Andrew Murphy
Professor
School of English
University of St Andrews
United Kingdom
Biography
He attended Trinity College Dublin as an undergraduate and went on to study for my MA and PhD at Brandeis University in Boston in the US. He was a postdoctoral fellow and lecturer at the University of Hertfordshire before joining the School of English at St Andrews in 1998. He has worked primarily in the fields of Shakespeare Studies and Irish Studies. His most recent book is a study of the history of Irish cultural nationalism: Ireland, Reading and Cultural Nationalism, 1790-1930: Bringing the Nation to Book, which will be published by Cambridge University Press later this year. Previous monographs include: Shakespeare for the People: Working-class Readers 1800-1900 (CUP, 2008); Shakespeare in Print: A History and Chronology of Shakespeare Publishing (CUP, 2003; second edition forthcoming 2019); But the Irish Sea Betwixt Us: Ireland, Colonialism, and Renaissance Literature (University Press of Kentucky, 1999).

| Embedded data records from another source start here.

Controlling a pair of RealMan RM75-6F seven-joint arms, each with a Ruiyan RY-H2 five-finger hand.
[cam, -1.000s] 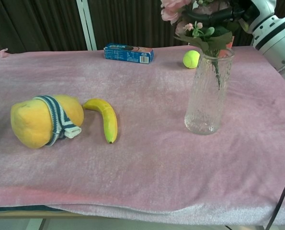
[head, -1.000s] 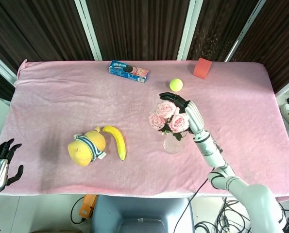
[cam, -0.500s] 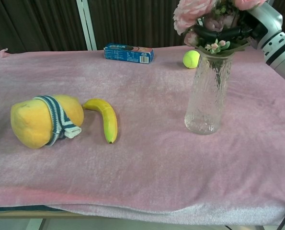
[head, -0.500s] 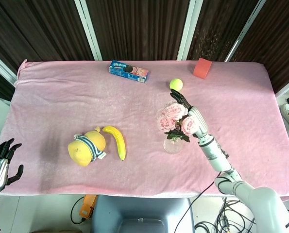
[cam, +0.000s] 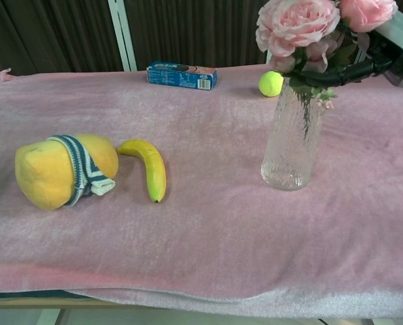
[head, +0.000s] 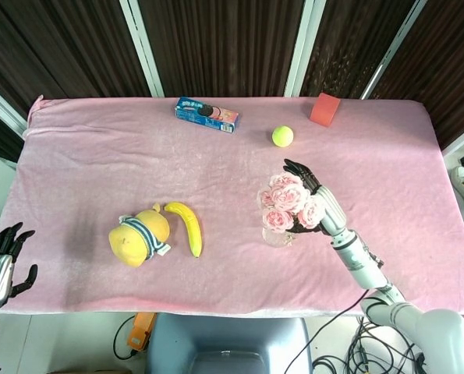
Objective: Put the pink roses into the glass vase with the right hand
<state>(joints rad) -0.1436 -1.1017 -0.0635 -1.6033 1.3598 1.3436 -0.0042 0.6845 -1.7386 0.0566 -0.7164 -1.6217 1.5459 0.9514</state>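
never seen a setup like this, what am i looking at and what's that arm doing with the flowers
This is a two-armed robot with human-like hands, steered by a person. One picture looks down from its head, the other looks forward from its chest. On the pink table lie a yellow plush toy, a banana, a blue box, a tennis ball and a red block. The right hand holds pink roses, their stems already inside the glass vase. The left hand hangs open beside the table, holding nothing.
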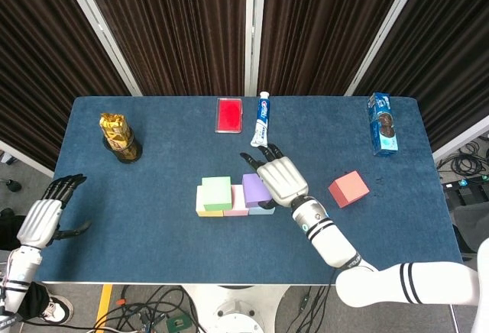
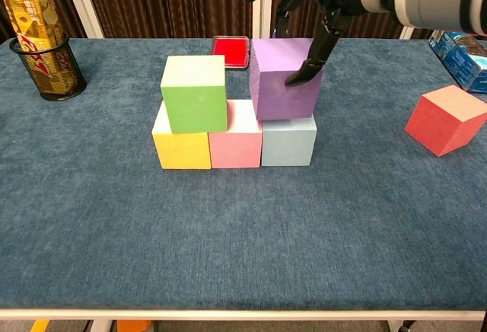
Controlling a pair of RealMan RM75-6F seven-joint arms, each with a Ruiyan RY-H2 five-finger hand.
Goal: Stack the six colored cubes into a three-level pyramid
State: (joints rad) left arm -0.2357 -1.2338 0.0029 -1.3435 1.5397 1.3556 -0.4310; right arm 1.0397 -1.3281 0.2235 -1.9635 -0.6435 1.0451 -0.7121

He served as the UK Associate Editor for the Cambridge Guide to the Worlds of Shakespeare (CUP, 2016). In 2015, as part of the University College Dublin/Abbey Theatre Shakespeare programme, he gave a lecture which brings together the Shakespearean and Irish strands of his work: ‘Acts of Rebellion: Shakespeare and the 1916 Rising’ — a podcast of the lecture is available. The core argument of Ireland, Reading and Cultural Nationalism is mapped out in a lecture he delivered at the Long Room Hub at Trinity College Dublin -- podcast available here.
Research Interest
His primary interests are in the fields of Irish Studies and Shakespeare Studies. He is interested specifically in the historical context of literature; theories of nationalism and how they relate to literature and culture; Irish culture, history and politics; the history of the book. He is also interested in film — and specifically in films of Shakespeare’s plays — and in the history of popular music. He is happy to supervise research in any of these areas. Former PhD students have worked on such topics as: Seamus Heaney’s poetics; the configuration and reception of Shakespeare’ sonnets; nationalism and early modern literature; film versions of Othello.